# Speaker parameters



## bambino (Feb 21, 2010)

I was hopeing sombody could post the exact parameters i need for a driver in order to calculate box size. I've got the WT3 woofer tester and just not sure if it's giveing me all the info i need. Thanks in advance.:dontknow:


----------



## lsiberian (Mar 24, 2009)

bambino said:


> I was hopeing sombody could post the exact parameters i need for a driver in order to calculate box size. I've got the WT3 woofer tester and just not sure if it's giveing me all the info i need. Thanks in advance.:dontknow:


It should be.

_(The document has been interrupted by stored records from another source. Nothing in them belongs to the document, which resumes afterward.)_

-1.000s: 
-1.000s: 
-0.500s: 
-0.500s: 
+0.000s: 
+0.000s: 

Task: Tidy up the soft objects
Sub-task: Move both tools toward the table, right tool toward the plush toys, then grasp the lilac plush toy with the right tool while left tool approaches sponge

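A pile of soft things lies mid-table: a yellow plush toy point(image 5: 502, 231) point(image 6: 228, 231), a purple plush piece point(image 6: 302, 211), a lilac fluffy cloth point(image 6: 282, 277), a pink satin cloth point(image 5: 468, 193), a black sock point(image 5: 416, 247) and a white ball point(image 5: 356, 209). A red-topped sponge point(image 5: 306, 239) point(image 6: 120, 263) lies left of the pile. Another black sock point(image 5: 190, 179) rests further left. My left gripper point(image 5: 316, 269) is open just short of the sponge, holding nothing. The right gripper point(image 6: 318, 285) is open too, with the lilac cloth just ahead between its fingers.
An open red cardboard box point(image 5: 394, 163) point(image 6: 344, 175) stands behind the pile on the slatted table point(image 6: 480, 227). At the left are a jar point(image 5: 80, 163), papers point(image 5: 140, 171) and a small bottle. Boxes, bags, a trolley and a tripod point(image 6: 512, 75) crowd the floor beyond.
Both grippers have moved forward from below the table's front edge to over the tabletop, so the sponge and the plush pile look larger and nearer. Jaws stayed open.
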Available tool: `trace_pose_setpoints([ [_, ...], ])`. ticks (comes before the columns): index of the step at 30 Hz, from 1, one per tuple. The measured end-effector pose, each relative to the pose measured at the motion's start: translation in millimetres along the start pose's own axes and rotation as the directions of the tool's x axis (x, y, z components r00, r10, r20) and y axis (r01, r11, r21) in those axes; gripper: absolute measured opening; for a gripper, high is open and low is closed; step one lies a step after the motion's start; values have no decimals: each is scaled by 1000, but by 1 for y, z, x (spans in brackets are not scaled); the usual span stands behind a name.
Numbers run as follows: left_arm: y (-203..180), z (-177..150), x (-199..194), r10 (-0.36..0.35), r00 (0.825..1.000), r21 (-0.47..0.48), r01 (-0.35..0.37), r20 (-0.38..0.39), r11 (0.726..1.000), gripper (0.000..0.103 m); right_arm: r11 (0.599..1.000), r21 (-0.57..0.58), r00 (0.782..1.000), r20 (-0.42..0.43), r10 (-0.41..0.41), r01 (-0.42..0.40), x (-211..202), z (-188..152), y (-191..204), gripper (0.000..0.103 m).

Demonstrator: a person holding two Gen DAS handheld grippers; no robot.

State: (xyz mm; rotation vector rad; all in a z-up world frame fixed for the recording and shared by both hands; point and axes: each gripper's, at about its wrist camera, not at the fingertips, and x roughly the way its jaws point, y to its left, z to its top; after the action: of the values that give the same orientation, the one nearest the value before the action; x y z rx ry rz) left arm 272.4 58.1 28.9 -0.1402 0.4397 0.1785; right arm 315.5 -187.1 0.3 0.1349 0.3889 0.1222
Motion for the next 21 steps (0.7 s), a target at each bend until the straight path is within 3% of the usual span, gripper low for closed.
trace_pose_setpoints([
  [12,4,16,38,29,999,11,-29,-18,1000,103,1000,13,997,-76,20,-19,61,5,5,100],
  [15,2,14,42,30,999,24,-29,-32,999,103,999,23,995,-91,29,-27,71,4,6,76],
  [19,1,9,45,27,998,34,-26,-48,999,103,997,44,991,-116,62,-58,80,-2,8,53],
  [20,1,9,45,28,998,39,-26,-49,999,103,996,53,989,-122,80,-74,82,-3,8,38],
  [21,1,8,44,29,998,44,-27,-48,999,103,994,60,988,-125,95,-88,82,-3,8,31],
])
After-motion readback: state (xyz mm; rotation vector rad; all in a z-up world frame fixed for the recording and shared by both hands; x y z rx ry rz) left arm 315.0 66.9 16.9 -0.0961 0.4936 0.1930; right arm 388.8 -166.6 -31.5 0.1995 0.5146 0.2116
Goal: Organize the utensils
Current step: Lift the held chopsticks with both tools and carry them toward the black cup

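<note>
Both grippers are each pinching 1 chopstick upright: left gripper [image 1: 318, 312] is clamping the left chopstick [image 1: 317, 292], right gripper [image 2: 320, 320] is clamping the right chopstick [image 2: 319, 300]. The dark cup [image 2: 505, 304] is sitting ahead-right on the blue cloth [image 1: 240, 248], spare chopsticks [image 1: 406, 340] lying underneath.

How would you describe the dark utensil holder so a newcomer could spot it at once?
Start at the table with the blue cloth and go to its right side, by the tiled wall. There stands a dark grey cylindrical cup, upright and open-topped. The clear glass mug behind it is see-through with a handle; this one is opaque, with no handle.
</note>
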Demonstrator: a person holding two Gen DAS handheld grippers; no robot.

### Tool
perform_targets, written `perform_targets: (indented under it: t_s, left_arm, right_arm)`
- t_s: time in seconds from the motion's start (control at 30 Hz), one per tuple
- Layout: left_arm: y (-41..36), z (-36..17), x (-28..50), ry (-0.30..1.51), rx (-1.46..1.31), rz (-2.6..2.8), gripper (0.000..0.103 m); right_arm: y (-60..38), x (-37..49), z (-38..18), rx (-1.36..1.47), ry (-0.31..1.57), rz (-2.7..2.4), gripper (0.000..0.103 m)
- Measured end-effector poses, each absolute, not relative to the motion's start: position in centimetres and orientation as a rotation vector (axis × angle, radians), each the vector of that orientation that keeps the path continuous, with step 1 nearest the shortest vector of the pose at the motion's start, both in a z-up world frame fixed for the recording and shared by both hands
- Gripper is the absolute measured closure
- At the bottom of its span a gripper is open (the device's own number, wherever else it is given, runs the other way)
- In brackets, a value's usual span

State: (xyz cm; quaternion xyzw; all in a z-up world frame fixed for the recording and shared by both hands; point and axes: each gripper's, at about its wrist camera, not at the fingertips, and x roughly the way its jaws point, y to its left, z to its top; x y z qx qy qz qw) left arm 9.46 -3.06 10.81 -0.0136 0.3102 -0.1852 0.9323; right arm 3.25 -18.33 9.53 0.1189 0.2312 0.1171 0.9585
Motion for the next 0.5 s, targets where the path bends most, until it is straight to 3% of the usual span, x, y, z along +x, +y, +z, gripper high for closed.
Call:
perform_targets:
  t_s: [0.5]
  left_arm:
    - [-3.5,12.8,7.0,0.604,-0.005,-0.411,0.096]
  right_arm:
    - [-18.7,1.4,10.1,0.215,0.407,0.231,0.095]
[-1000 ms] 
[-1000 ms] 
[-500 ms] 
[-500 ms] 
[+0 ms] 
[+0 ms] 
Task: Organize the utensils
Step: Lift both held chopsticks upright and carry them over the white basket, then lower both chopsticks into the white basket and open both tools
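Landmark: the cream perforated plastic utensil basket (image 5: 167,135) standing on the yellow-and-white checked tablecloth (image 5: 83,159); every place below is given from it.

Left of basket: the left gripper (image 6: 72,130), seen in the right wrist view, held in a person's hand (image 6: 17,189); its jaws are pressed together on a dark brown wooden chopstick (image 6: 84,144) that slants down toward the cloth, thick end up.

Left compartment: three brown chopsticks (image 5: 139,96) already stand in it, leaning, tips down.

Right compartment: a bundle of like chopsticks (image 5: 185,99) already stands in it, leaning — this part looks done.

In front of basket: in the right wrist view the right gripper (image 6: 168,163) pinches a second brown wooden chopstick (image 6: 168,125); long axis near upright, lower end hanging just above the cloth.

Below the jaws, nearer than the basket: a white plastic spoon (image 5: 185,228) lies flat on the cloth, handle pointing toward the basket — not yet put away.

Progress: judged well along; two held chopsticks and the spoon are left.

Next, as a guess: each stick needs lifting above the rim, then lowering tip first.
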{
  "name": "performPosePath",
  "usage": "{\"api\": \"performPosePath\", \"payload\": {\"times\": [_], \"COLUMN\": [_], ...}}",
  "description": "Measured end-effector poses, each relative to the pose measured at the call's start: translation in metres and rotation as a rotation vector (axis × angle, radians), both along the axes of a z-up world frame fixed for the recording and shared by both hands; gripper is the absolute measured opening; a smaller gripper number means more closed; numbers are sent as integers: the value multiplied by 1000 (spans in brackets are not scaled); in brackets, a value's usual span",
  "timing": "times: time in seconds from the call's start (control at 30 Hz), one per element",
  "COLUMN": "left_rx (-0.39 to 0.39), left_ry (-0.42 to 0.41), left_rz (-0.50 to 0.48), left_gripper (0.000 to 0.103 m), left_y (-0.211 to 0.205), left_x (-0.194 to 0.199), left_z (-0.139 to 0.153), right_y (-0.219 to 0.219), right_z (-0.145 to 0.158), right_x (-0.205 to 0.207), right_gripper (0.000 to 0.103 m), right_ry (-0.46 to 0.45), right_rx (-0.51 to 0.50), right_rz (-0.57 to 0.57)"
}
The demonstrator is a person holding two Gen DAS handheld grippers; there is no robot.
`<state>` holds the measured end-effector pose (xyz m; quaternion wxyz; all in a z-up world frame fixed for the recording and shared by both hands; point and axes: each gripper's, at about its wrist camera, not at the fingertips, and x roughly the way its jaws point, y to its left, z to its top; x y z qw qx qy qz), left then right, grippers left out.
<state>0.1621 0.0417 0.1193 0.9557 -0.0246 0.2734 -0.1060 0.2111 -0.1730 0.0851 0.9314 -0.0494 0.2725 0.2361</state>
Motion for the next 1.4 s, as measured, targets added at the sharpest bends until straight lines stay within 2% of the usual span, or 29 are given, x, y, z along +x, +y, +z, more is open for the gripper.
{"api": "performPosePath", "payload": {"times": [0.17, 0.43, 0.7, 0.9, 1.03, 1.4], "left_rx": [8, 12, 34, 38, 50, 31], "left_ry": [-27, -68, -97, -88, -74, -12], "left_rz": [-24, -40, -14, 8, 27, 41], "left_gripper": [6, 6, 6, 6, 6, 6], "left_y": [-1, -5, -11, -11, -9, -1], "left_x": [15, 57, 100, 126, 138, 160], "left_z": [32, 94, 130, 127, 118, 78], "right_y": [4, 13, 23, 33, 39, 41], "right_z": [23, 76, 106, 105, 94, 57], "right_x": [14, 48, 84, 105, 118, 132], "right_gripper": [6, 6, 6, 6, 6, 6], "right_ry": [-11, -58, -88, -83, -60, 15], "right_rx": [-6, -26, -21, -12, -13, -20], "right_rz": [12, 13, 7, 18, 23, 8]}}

Post the list you got so far.


----------



## bambino (Feb 21, 2010)

f(s)=87.48
Q(ms)=8.736
V(as)=23.32 liters (0.824)cu.ft.
n(0)=1.17%
M(ms)=20.96 grams
R(e)=3.36 ohms
Q(es)=1.276
SPL=92.77 dB SPL 1w/1m
C(ms)=0.16mm/N
Z(max)=26.36 ohms
Q(ts)=1.114
L(e)=0.83mH
BL=5.51

Thanks lisberian, Bambino.


----------



## bambino (Feb 21, 2010)

I did try punching those numbers into WinIsd and got no where:dontknow:


----------



## Ricci (May 23, 2007)

That should be more than enough.


----------



## mdrake (Jan 31, 2008)

bambino said:


> I did try punching those numbers into WinIsd and got no where:dontknow:


You should get good results. What do you mean by now where? Where there errors? 

Matt


----------



## lsiberian (Mar 24, 2009)

Remember to let WinISD calculate were possible. Try putting in the Qes,Qms, FS, Re, and BL. You may want to add an xmax if you have it, but once you do that you should have all you need. Remember WinIsd get's mad at the slightest variations. So putting in those parameters normally gets you were you need. This looks like an Infinite baffle driver which may explain the trouble you are having.


----------



## bambino (Feb 21, 2010)

lsiberian said:


> Remember to let WinISD calculate were possible. Try putting in the Qes,Qms, FS, Re, and BL. You may want to add an xmax if you have it, but once you do that you should have all you need. Remember WinIsd get's mad at the slightest variations. So putting in those parameters normally gets you were you need. This looks like an Infinite baffle driver which may explain the trouble you are having.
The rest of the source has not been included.